_What the exercise asks:_ Word for word, restate the data that follows, omitting the images.

START Collected material

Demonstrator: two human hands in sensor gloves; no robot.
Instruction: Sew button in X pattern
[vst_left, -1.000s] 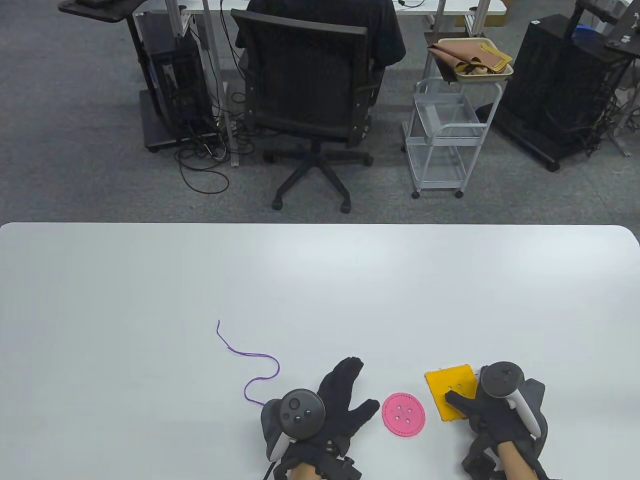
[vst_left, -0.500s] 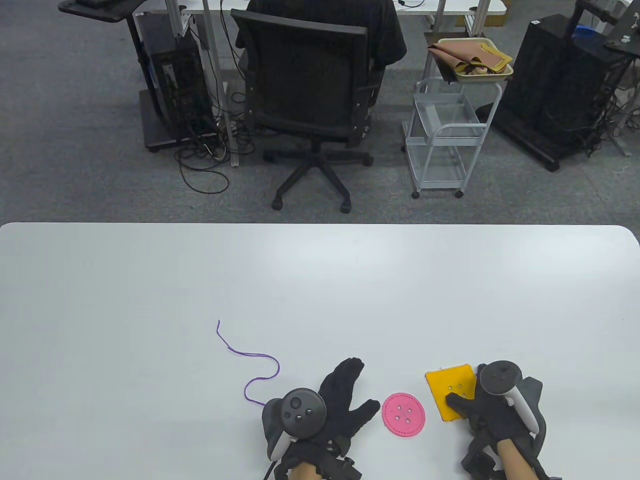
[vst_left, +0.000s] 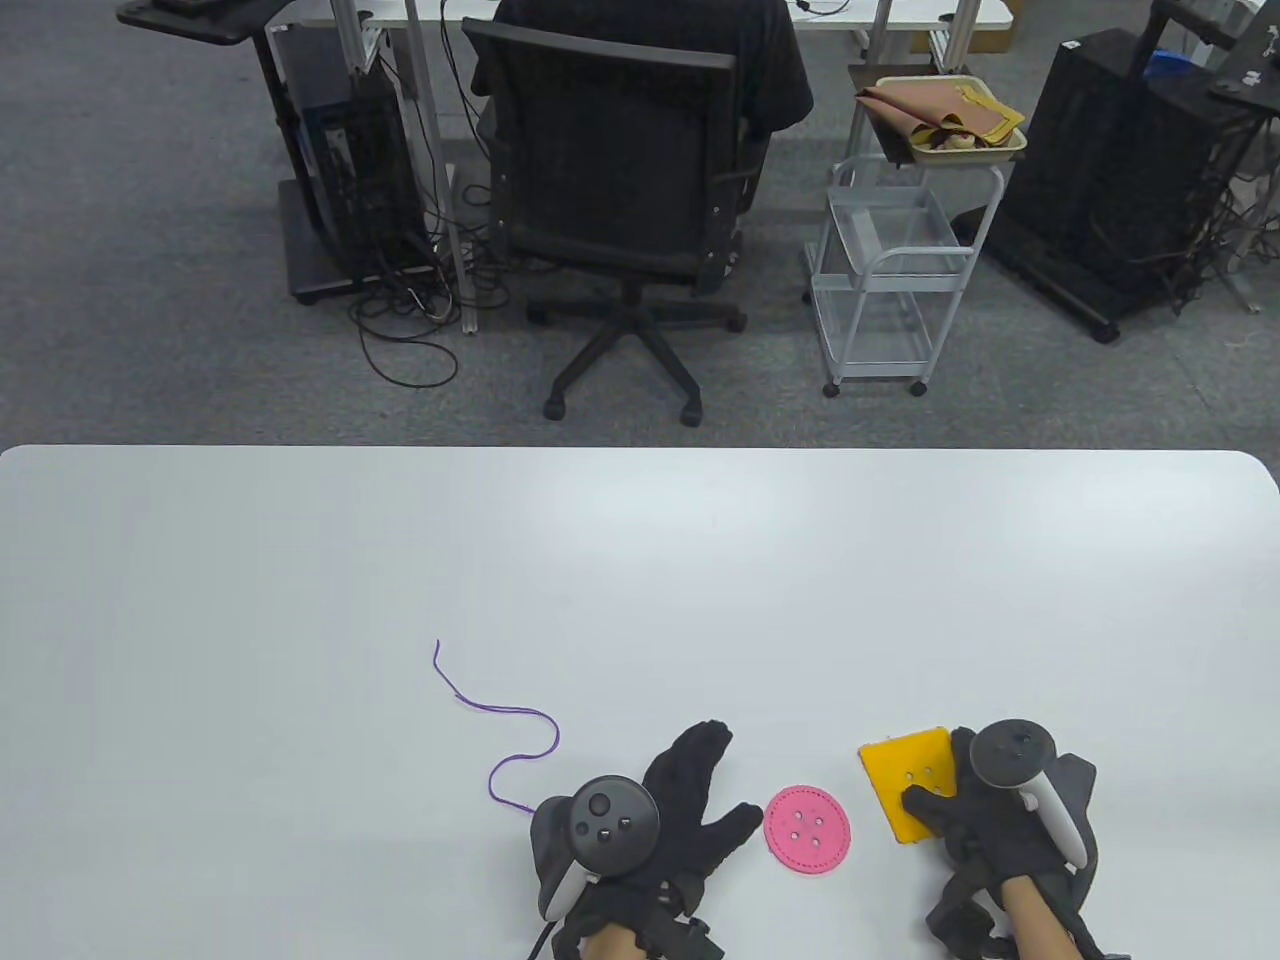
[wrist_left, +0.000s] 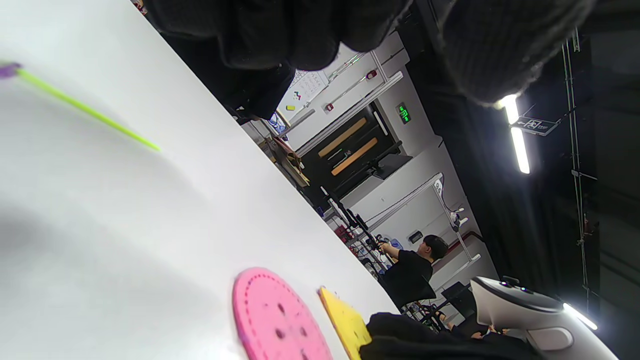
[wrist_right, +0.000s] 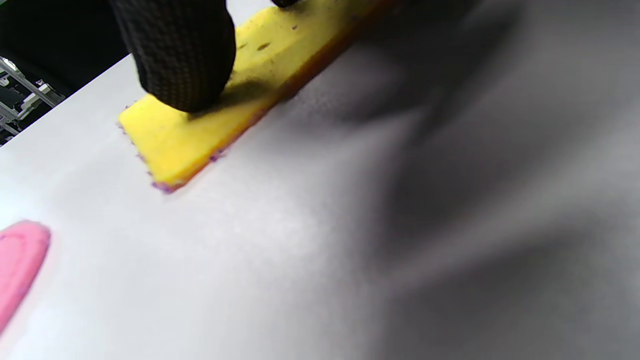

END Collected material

_Written response:_
Demonstrator: two human hands in sensor gloves; no robot.
Instruction: Sew button in X pattern
[vst_left, -1.000s] 
[vst_left, -0.500s] 
[vst_left, +0.000s] 
[wrist_left, +0.000s] 
[wrist_right, +0.000s] 

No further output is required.